With the budget due next week, one way that central government could help boost local growth in cities like Birmingham is by freeing up local councils to issue bonds. Such bonds could then be used to finance the building of new social housing, roads and other infrastructure projects as well as retrofitting older homes and business premises.
Such a move could also stimulate the creation of new jobs, especially for young people, and is something that John Clancy and myself here at the Birmingham Post have been pressing for in recent years. Now groups like the Local Government Association (LGA) are backing the idea given both national government austerity and the desire to reclaim powers to the local level. Maybe it could be part of a package of powers that a new city mayor could reclaim for Birmingham?
In fact, here in Birmingham the council has already actually issued “Brummie Bonds”.
The current Tory-Lib Dem controlled council, importantly with cross-party support, was given permission by the then-Labour government for a big bond issue back in 2005. This was for £215 million-worth of “Brummie EuroBonds” which financed a loanstock debt-swap, to refinance the future of the NEC.
So the city has already issued Brummie Bonds on the European bond markets with appropriate permission, but this was tied quite clearly to replacing existing debt rather than issuing new debt.
Nevertheless, the city should look to do this again, and I’d argue that a democratically elected mayor would have a better chance to negotiate enhanced powers in this area with central government.
The move could potentially unlock billions of pounds worth of investment, including from local authority pension schemes, thereby offsetting some of the impact of the Government’s austerity drive and helping to boost overall demand in the economy.
Indeed, the LGA last week suggested that by giving local authorities control over skills and transport funding and lifting restrictions on bond issuing, councils could work in partnership with the private sector in a “virtuous circle”, with investment boosting growth and job creation.

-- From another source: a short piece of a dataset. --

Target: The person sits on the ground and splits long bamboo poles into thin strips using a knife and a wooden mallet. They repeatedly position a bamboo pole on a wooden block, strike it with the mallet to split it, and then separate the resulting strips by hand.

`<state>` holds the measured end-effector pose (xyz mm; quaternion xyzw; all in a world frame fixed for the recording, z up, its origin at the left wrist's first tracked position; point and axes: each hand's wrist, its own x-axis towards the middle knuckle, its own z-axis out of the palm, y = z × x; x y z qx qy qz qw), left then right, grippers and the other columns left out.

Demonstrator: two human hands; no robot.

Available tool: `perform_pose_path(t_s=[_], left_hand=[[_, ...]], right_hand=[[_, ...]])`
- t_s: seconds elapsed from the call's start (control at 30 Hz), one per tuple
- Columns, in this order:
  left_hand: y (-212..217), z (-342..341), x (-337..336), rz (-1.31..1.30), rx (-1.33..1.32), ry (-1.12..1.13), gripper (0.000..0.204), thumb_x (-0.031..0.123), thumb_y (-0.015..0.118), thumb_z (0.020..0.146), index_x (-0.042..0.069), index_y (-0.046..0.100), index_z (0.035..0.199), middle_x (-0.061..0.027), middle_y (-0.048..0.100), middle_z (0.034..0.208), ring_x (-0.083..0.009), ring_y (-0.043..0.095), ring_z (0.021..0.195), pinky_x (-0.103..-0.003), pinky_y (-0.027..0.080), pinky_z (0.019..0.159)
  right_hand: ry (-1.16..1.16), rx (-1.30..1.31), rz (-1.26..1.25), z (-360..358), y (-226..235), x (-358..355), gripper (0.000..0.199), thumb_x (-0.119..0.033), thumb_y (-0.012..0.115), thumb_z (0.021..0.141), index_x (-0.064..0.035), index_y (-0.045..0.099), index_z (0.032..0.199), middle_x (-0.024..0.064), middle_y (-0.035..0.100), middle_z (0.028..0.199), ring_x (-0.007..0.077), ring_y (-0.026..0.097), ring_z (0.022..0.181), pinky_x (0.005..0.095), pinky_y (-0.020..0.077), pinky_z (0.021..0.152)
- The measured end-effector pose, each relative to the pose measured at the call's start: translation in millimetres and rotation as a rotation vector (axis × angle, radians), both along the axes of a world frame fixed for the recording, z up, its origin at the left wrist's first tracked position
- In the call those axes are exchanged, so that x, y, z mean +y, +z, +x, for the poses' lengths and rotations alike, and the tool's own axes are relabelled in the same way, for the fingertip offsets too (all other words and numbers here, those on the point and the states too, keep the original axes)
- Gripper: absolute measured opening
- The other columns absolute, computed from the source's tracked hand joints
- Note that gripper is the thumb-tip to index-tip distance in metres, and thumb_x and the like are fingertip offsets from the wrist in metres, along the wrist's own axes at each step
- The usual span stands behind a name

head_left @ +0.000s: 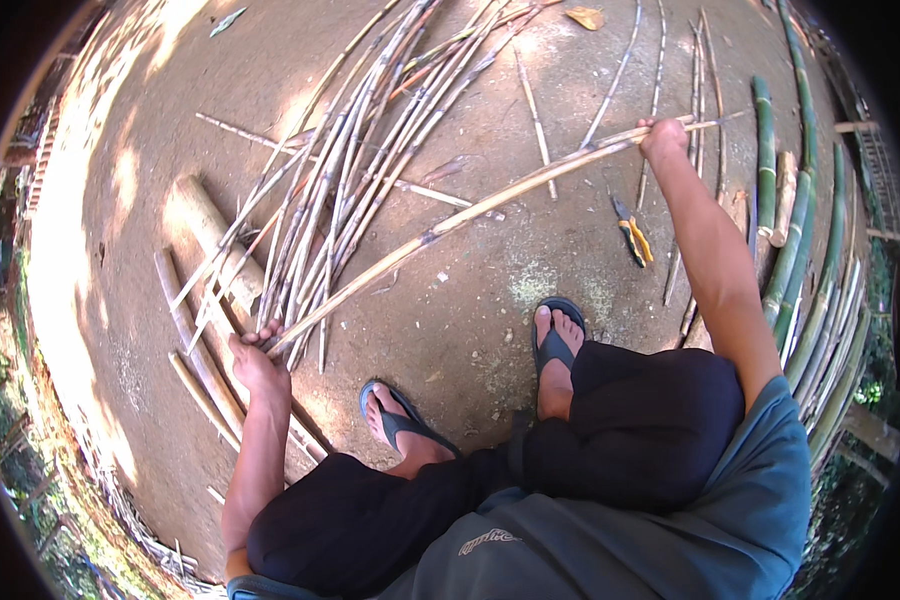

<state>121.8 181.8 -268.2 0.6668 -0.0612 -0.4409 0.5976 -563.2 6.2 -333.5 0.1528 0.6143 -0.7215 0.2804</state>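
A long, pale brown bamboo pole (470, 210) with dark joints stretches in front of me, slanting up from left to right. My left hand (260, 364) is closed around its lower end, beside a heap of thin bamboo sticks (355, 160). My right hand (665, 138) grips it near the far end, where a second thin stick seems to lie along it; a thin tip juts out past the fist. Below the right part of the pole, pliers (632, 232) with yellow and black handles lie on the ground.
Several loose thin sticks (536, 120) lie beyond the pole. Thick green bamboo poles (788, 265) line the right side. A short log (215, 235) and thicker bamboo pieces (202, 340) lie at the left. My sandaled feet (557, 335) stand on the dirt ground (460, 330).
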Motion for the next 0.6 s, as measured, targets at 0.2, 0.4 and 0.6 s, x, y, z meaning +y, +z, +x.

The LGA is calling for tax regulations that have the effect of discouraging foreign investors taking up municipal bonds to be scrapped, and for the Government to work with local governments to raise awareness among pension fund trustees of the opportunities for “prudent triple-A infrastructure investments”.
The idea recognises that here in the UK, a highly centralised system of government means that local authorities are effectively barred from raising new funding directly from the market. In contrast, the practice is common in the United States. The idea is that financial institutions would buy bonds from the city council and earn interest, and the council would then be able to use the money, for up to 20 years, before repaying the bond.
As I’ve argued before, local authorities in England and Wales often have better credit ratings than many European governments. A reactivated municipal bond market with councils offering AAA-rated bonds could make an attractive offer to investors seeking a secure home for their capital, especially given continued uncertainty in the eurozone. Meanwhile, the funds raised could help plug the gap in council infrastructure budgets which have seen grants from government cut almost in half.
But it could go further than that. Why not actually change the rules so that local authority pension funds, for example, are required to invest a small percentage of their funds in such local authority bonds?
Local authority pension funds alone had assets valued at £161 billion in 2010 (with Midlands’ funds totaling some £24 billion). If they had to shift over just one per cent of the value of their funds each year over the next five years into such bonds then that could raise some £8 billion for local economic development.